0:55:23 > 0:55:26In the middle of it all stands Ralph Stanley singing, Oh Death.
0:55:26 > 0:55:32You go, how did I miss that for all those years? It's amazing.
0:55:32 > 0:55:39# Oh, death
0:55:41 > 0:55:48# Whoa, death
0:55:48 > 0:55:55# Won't you spare me over to another year... #
0:55:56 > 0:55:5930 years ago, Led Zeppelin crashed and burned.
0:55:59 > 0:56:04Since then Robert Plant has wrestled the singular image of a stage straddling rock god
0:56:04 > 0:56:09to emerge as a man of many selves, hell bent on exploring all of them.
0:56:11 > 0:56:15Now it has to be right, and right in a very casual and easy way.
0:56:15 > 0:56:20Meanwhile that over there was fine, but this is serious stuff.

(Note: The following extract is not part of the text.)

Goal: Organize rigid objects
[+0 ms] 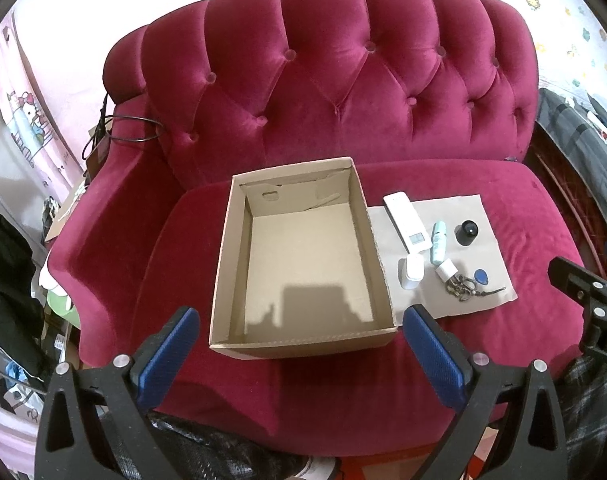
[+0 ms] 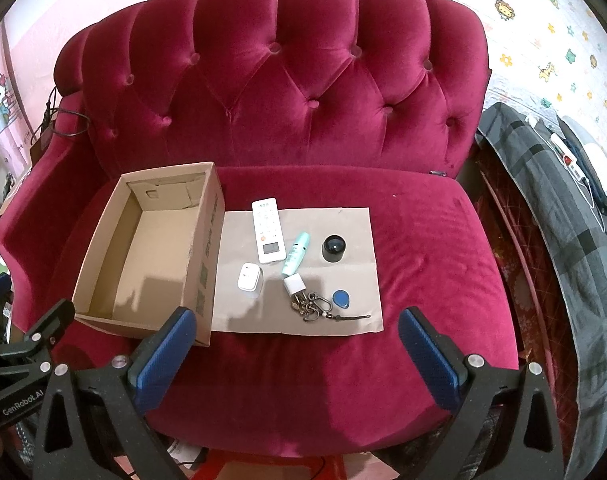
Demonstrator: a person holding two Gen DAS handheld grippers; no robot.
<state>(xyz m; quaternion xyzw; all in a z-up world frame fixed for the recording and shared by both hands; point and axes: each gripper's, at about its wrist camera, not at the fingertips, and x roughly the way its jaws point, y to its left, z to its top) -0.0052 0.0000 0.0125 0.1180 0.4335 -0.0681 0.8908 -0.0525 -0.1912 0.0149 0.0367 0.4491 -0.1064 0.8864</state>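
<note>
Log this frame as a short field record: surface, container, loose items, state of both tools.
surface: red velvet sofa
container: open cardboard box, nothing inside, at the left end of the seat
mat: flat cardboard sheet right of the box
items on mat: white remote, teal tube, black round cap, white case, white charger plug, key bunch with blue fob
left tool: open, holding nothing, in front of the box
right tool: open, holding nothing, in front of the mat
</note>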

0:56:20 > 0:56:23I'm pretty intense,
0:56:23 > 0:56:30so I have to unhitch some of that stuff and get it spot on in 2010.
0:56:34 > 0:56:39When I was a kid I thought that Robert Johnson had the whole world sewn up with the lyrics,
0:56:39 > 0:56:43the kind of sexual innuendo and stuff like that, because it was a hoot,
0:56:43 > 0:56:49it was funny but very clever. It was fine, all fine, all fine, all fine,
0:56:49 > 0:56:54but to actually make those work later in life, I think you have
0:56:54 > 0:57:00to either have to be prepared to go into character, or in many respects, shelve it.

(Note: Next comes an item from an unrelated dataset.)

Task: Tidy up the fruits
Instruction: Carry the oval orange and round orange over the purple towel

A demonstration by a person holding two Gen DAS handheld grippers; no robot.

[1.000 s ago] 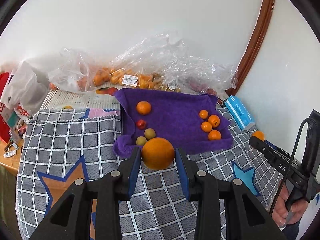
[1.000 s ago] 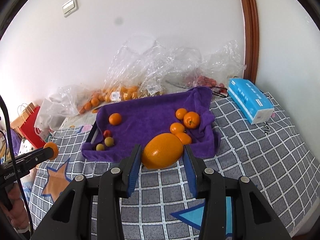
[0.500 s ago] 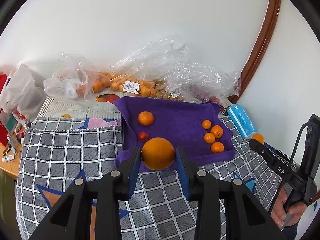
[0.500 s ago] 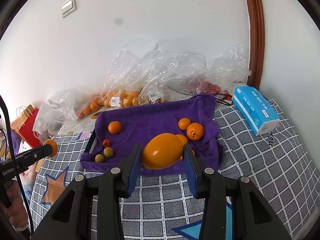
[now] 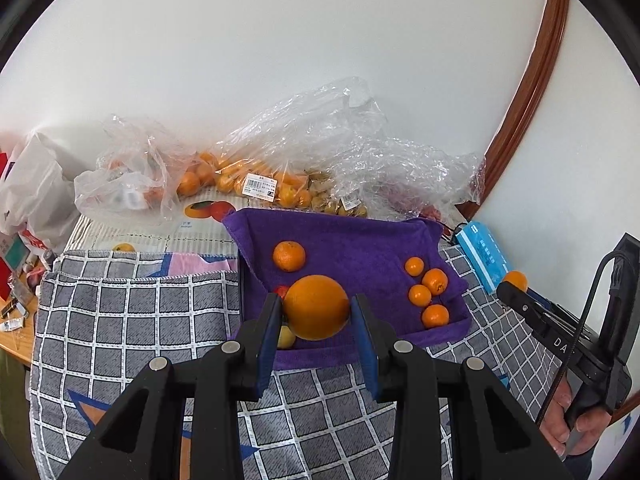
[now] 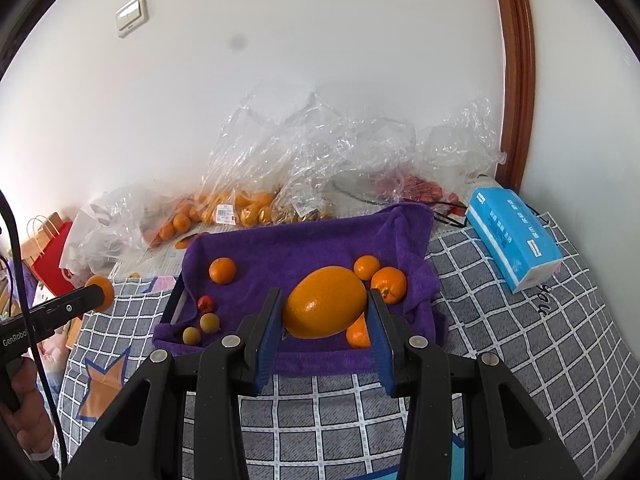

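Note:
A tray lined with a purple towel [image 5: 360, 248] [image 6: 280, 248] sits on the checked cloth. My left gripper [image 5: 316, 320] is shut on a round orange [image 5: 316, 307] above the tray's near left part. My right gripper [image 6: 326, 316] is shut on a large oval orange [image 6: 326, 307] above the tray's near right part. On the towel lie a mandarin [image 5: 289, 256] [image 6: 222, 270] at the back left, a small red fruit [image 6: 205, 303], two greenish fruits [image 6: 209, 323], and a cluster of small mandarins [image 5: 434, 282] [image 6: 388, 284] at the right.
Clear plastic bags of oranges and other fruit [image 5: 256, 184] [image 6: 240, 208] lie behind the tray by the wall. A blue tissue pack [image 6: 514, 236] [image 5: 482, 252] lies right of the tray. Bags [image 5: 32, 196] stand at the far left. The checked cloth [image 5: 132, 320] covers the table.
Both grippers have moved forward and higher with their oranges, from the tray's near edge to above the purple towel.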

0:57:04 > 0:57:08My grandfather was a musician, my great-grandfather was a musician.
0:57:08 > 0:57:12They formed really important Black Country brass bands.
0:57:12 > 0:57:18Which had posh names, but were usually known as the Dudley Port Drinking Band.

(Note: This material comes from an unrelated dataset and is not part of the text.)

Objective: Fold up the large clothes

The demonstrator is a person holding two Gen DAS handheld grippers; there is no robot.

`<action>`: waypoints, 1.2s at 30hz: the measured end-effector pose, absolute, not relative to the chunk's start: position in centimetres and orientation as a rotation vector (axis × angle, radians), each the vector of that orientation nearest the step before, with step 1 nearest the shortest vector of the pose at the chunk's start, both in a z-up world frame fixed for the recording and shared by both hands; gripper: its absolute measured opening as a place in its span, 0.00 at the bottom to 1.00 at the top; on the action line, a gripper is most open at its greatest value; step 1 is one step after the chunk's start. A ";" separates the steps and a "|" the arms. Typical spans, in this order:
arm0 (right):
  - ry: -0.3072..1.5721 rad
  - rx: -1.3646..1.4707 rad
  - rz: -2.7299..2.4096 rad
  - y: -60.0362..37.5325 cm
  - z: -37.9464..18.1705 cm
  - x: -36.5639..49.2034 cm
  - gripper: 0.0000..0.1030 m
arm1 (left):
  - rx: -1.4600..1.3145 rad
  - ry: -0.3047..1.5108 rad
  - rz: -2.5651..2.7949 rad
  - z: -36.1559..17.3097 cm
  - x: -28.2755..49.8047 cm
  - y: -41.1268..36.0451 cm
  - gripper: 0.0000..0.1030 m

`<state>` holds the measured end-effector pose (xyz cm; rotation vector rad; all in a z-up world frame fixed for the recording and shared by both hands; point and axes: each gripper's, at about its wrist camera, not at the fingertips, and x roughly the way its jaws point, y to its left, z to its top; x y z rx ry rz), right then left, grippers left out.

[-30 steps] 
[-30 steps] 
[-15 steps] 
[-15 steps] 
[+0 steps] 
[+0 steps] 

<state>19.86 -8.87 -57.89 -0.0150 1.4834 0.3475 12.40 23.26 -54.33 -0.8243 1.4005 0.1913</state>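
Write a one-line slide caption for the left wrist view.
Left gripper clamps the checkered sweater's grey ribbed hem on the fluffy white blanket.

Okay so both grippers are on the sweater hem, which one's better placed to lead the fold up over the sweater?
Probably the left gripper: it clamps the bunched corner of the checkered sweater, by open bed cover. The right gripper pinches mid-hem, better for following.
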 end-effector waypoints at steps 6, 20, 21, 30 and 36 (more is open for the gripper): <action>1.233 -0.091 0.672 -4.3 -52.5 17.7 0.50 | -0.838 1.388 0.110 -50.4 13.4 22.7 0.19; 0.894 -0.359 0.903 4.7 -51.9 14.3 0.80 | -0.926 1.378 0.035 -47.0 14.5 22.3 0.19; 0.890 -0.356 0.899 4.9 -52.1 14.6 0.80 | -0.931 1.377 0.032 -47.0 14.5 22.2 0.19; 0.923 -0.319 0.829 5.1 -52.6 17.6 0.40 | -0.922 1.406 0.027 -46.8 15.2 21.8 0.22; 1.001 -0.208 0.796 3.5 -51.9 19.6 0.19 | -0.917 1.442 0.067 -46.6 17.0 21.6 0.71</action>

0:57:18 > 0:57:21It goes on and on and on.
0:57:21 > 0:57:24The only difference was they were playing Sousa marches,
0:57:24 > 0:57:26and there was no squeeze my lemon involved, you know.
0:57:26 > 0:57:31The only thing they had to change was their tunics as their portage increased.
0:57:31 > 0:57:36We have to make sure we change our mind enough to make it worthwhile.
0:57:41 > 0:57:43# Ah-ah
0:57:45 > 0:57:48- # Ah-ah CROWD:- # Ah-ah
0:57:48 > 0:57:50# Ah-ah
0:57:50 > 0:57:51# Ah-ah
0:57:51 > 0:57:53# Ahhhhh... #
0:57:56 > 0:58:00Whether it's an incredibly dreadful performance at Live Aid,
0:58:00 > 0:58:06or an evening in Mali, or country music awards on CMT,
0:58:06 > 0:58:08whatever it is they are moments.
0:58:08 > 0:58:12If I like the idea of it and I can talk myself into these positions,
0:58:12 > 0:58:15I'm going to do it because it's just crazy.
0:58:16 > 0:58:18How many mes are there?